Going down the data below, set down exactly the line with "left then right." and each line after it through the line with "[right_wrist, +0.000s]"; no other lines.

Records from a collection:
-- Opening Marker --

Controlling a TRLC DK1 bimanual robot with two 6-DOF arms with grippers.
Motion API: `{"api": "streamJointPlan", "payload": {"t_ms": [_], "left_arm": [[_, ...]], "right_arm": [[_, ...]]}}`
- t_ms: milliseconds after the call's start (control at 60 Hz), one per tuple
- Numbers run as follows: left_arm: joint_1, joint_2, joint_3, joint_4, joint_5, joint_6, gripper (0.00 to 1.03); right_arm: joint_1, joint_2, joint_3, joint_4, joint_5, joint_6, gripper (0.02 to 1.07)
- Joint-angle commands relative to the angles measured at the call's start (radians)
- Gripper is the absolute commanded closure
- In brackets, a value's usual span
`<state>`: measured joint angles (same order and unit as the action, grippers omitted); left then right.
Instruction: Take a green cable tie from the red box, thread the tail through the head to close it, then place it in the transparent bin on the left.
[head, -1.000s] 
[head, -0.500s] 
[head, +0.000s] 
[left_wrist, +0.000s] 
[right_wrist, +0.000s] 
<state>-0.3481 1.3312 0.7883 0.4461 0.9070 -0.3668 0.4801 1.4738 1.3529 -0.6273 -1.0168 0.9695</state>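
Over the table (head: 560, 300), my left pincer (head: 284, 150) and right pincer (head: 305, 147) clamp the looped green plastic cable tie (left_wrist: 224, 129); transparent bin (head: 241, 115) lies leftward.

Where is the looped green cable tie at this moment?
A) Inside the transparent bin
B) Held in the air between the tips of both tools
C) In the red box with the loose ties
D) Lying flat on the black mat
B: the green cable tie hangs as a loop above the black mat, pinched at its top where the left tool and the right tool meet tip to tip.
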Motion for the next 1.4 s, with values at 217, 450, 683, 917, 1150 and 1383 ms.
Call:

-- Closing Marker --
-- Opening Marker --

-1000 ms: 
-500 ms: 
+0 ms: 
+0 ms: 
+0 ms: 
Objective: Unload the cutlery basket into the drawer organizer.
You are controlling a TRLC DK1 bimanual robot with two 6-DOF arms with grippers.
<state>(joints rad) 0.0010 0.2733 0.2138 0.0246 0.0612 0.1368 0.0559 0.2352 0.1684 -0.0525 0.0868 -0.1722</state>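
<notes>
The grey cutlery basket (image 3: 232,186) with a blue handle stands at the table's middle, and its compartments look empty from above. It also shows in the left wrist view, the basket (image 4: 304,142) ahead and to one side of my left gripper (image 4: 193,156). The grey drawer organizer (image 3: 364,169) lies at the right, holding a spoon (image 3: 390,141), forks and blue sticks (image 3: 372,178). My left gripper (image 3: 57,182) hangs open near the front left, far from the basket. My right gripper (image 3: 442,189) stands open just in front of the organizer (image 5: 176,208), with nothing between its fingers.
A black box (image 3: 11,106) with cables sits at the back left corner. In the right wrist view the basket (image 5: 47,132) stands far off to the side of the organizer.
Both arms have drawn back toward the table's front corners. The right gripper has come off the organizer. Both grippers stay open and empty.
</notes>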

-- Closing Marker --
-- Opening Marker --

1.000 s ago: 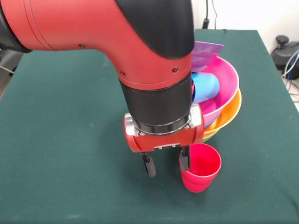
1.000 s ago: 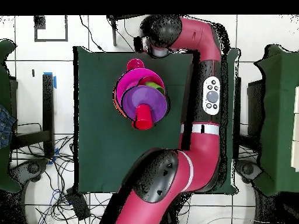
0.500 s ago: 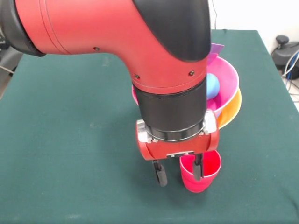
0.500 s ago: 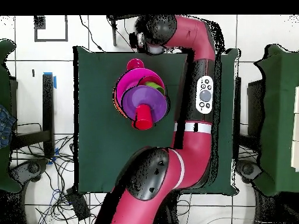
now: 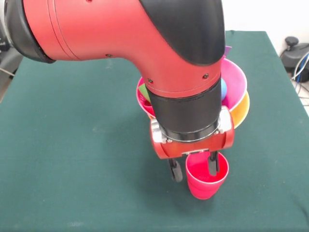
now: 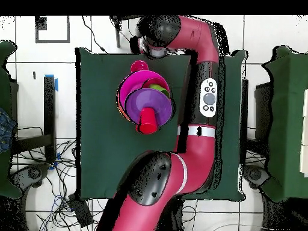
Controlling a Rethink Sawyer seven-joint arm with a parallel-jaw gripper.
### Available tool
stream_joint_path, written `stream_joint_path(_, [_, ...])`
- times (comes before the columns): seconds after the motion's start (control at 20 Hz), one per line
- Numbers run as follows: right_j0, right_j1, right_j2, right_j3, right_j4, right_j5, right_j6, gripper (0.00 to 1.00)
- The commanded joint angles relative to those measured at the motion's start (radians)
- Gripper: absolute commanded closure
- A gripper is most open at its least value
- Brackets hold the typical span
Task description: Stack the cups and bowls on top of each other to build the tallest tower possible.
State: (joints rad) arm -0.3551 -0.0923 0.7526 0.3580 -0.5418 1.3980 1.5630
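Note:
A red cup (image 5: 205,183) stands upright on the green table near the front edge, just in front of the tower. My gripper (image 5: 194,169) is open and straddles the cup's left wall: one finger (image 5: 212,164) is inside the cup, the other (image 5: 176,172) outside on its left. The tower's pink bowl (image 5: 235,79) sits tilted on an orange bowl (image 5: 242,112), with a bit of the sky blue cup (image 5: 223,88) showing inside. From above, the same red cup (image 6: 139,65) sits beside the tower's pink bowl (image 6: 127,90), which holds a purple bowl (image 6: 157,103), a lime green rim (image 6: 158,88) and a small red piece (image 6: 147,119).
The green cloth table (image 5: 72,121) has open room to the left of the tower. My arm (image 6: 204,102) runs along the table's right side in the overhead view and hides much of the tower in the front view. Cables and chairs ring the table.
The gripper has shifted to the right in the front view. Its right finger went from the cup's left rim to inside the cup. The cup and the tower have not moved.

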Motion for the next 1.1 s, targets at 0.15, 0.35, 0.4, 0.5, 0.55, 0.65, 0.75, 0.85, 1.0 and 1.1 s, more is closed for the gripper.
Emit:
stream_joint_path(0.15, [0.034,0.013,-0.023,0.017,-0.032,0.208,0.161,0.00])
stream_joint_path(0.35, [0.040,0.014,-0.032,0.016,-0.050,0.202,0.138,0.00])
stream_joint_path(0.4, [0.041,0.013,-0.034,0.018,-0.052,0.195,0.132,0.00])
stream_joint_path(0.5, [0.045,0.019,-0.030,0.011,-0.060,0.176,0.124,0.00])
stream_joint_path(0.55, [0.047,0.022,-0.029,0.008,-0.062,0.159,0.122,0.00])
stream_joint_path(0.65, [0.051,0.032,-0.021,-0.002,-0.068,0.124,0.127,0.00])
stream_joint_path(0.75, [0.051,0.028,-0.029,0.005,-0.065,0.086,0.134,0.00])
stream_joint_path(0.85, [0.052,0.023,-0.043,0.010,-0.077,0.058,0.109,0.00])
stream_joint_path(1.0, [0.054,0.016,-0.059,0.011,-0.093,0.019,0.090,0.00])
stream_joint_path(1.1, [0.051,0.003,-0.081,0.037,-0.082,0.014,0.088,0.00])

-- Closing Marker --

[EXERCISE OUTPUT]
`<state>`: measured joint angles (same order and unit as the action, grippers omitted); left then right.
Instruction: Take a green cable tie from the red box, thread the tail through the head to close it, then place it in the transparent bin on the left.
[head, -1.000s] 
[head, -0.500s] 
[head, +0.000s] 
[left_wrist, +0.000s] 
[right_wrist, +0.000s] 

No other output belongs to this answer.